- [Task objective] Nothing but the lines from the one with "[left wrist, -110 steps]" through the end of the data should be set down, each exactly as written, and no picture should be included.
━━━ Information provided
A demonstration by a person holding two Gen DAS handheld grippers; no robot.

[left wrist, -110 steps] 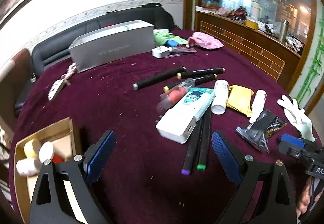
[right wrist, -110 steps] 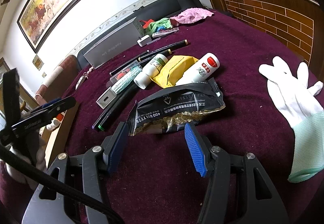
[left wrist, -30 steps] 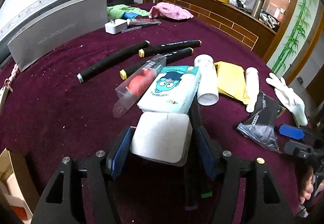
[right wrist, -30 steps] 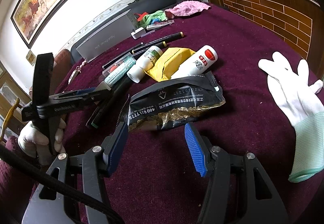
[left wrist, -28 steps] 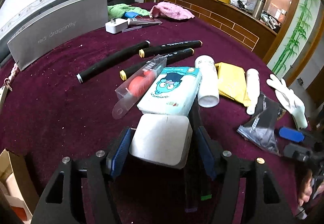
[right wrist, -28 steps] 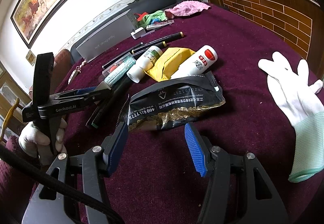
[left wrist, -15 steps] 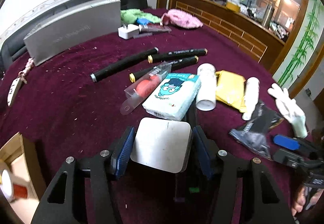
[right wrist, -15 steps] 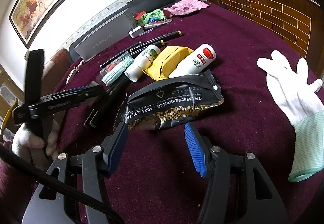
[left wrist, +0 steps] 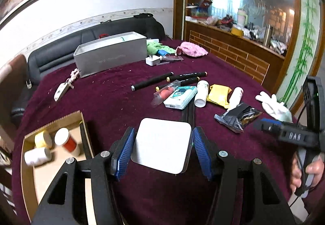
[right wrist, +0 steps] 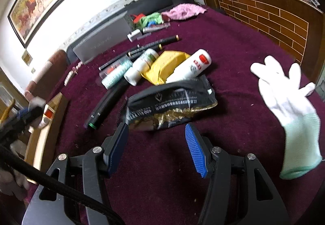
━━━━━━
- [Answer to the exercise]
[left wrist, -110 steps] 
[right wrist, -110 steps] 
[left wrist, -30 steps] 
[right wrist, -30 steps] 
[left wrist, -28 steps] 
[right wrist, -28 steps] 
[left wrist, -15 steps] 
[right wrist, -15 steps] 
[left wrist, +0 steps] 
[right wrist, +0 steps] 

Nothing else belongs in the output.